Hot Flashes and Night Sweats in Perimenopause and Menopause
Hot flashes and night sweats are common symptoms that occur during a woman’s menopausal transition. These can occur well before a woman has gone through menopause, a transitional time referred to as Perimenopause, and can last for years after a woman’s period has ceased. Up to 80% of women going through menopause experience hot flashes. For some women, these vasomotor symptoms are infrequent and manageable, only lasting a couple of years. For others they can be often, dramatically affecting quality of life, and persistent lasting far beyond the menopause.
Hot flashes, for those of you who have not yet experienced one, is a sudden sensation of heat in the chest, and head, often followed by flushing and sometimes sweating and chills. When a hot flash happens at night, it can come with drenching sweat that we call night sweats. Women who experience hot flashes at night or night sweats often have issues with insomnia since each time they are woken by a sweat the adrenaline surge that comes along with it can make it difficult to go back to sleep.
Studies have shown that women who start with hot flashes and night sweats in perimenopause (before cessation of menstruation) have them for an average of 10 years. Whereas women who start having hot flashes after their last period generally have them for an average of 3 years. Though this is most common, it is not a rule. It is recommended that, no matter when they started or how long you have been dealing with them, you seek out treatment if they are affecting your quality of life.
What causes vasomotor symptoms?
The theory of hot flashes is that they are caused by declining estrogen along with rising norepinephrine. Norepinephrine is a stress hormone, related to “fight or flight” response. As estrogen levels drop, norepinephrine rises and as it makes our heart beat rise and changes our core temperature. In a sense, it breaks our thermostat! This causes inappropriate temperature changes and sweating (when the body is hot or cold). Other stress hormones play a role in these temperature fluctuations as well, which is why stress will often increase the number and intensity of hot flashes.
What can be done?
Whether you are in perimenopause or menopause lifestyle changes can significantly reduce number and severity of hot flashes.
Quit Smoking!
Cut down on alcohol
Decrease caffeine
Adopt a healthy diet, rich in fruits, vegetables, and essential fats.
Exercise
Non-hormonal treatment options:
Acupuncture
A number of trials have shown that acupuncture can be highly effective for improving hot flashes, improving hot flashes by 50% in just 8 weeks.
Herbs
When the right herbs are chosen for the right woman they can be very effective in reducing number and severity of hot flashes. Two of the most common herbs used are Vitex and Black Cohosh.

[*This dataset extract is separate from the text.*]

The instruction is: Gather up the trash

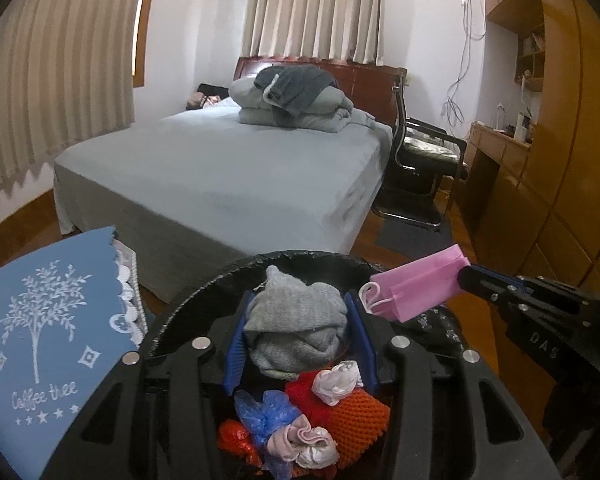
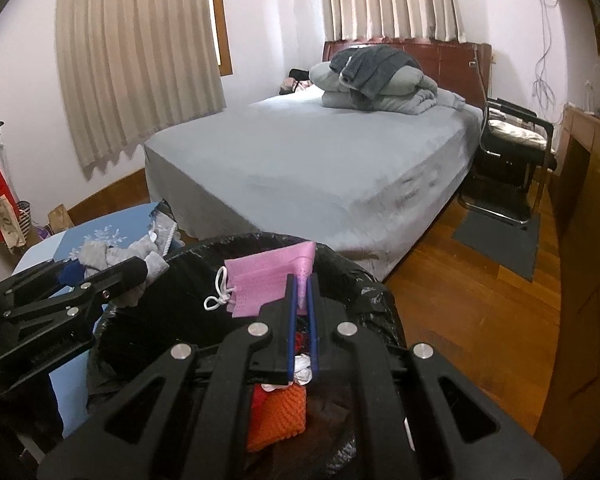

Hormonal Treatments- Bioidentical Hormone Therapy (BHRT)
Some women have hot flashes that require more than treatments listed above. When a woman is dealing with vasomotor symptoms that cannot be treated with diet, lifestyle and alternative measures, BHRT is a safe and effective treatment option. This type of treatment is reserved for women who have low blood levels of hormones, or those whose quality of life is being seriously impacted (this applies especially to those who are losing sleep).
When considering hormone therapy for women with hot flashes and night sweats, it is important to start with testing your hormone levels in order to determine the best possible treatment for your symptoms. Some women do need estrogen, but for other women bioidentical progesterone alone has been shown to be effective for the treatment of hot flashes and loss of sleep in menopause.
What is the Risk?
In the past hormone replacement therapy consisted of equine estrogen and medroxyprogesterone acetate (also referred to as MPA, progestin or progestogen). When these hormones were studied using the large, famously cited, Nurses’ Health Study, that followed thousands of women, there was a 1% increased risk of Breast Cancer (when using both estrogen and MPA together), there was no increased risk in those who were given estrogen alone. This studies discouraged patients and practitioners from using hormones, for years, to many women’s detriment. As this study has been re-examined, there have been MANY flaws especially in the group being studied who consisted of women older than the average age of menopause with poor health status prior to initiation of the study.
BHRT or Bio-Identical Hormone Therapy referred to hormones that are identical to your natural hormones. Studies that have been conducted on this type of hormone therapy, in contrast to equine estrogens and MPA, have been shown to cause less increase in cancer-causing estrogens, and low to no risk of blood clots. Studies using bioidentical progesterone have even shown some protection against breast cancer.
Every woman is different. Based on your symptoms and blood work, your Naturopathic Doctor can advise you of a plan that is best for you.